幹部の方々も来て、俺の肩を叩いていった。
みなさん、頑張れと言ってくれた。
俺は最高の人に憧れることが出来た。
最高のチームに入れてもらっていた。
そのことを忘れたことは無い。
花が小学校に上がり、俺も「ルート20」を抜けた。
でも、俺はあの伝説のチームを忘れたことは無い。
俺の青春であり、俺の誇りだ。
高校を卒業し、俺は都内のバイク便の会社に入社出来た。
好きなバイクを一日中乗り回せる。
給料も結構良かった。
だが、花が高校に入学し、体調が優れないことが多くなった。
少し歩いただけで息切れがし、運動も出来なかった。
俺が病院へ検査に連れて行き、花が重い病気に罹っていることを知った。
肺の手術をした。
でも、肺に出来た腫瘍は心臓を侵して行った。
高校を中退し、家で静養させた。
医者からは様子を観ようと言われた。
心臓の病気で、経過によっては良くないことになると言われた。
花には心臓の病気だとだけ伝えた。
「ゆっくりしていれば問題ないらしいよ」
「そうなんだ」
「まあ、しばらく大人しくしてな。

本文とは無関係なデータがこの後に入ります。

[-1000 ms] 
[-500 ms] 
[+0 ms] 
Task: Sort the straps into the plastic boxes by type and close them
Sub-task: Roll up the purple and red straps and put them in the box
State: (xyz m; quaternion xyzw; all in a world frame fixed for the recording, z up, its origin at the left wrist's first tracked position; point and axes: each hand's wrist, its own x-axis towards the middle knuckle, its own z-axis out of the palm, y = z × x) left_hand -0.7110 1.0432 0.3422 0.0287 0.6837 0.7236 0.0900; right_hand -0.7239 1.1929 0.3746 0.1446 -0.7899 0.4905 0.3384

段々良くなるってさ」
「そう! にーにがそう言うなら大人しくしてる!」
「ああ」
家事も俺がやった。
花は自分でやりたがったが、療養のためだと断った。
花の病気は不安だったが、家に帰ると花が明るく笑って迎えてくれた。
社長さんに病気の妹がいると言うと、仕事の時間を調整してくれた。
花と一緒に夕飯を食べ、いろいろな話をした。
花は特に俺の「ルート20」での話を聞きたがった。
同じ話を何度もしたが、花は毎回喜んだ。
トラさんの話が特に好きだった。
会いたいと言っていたが、生憎俺もトラさんの居場所を知らなかった。
それに、トラさんは卒業と同時に、アメリカで傭兵になったと聞いた。
探しようもなかった。
昔のチームの仲間にもトラさんのことを尋ねたが、誰も知らなかった。
トラさんが尊敬していた総長の井上さんも御存知なかった。
「いつか会いたいね!」
「そうだよな。本当にな」
「うん! にーにが一番好きな人だもんね!」
「おうよ!」
花が「トラさん」と言って笑う顔が好きだった。
いつか会いたいと本当に思っていた。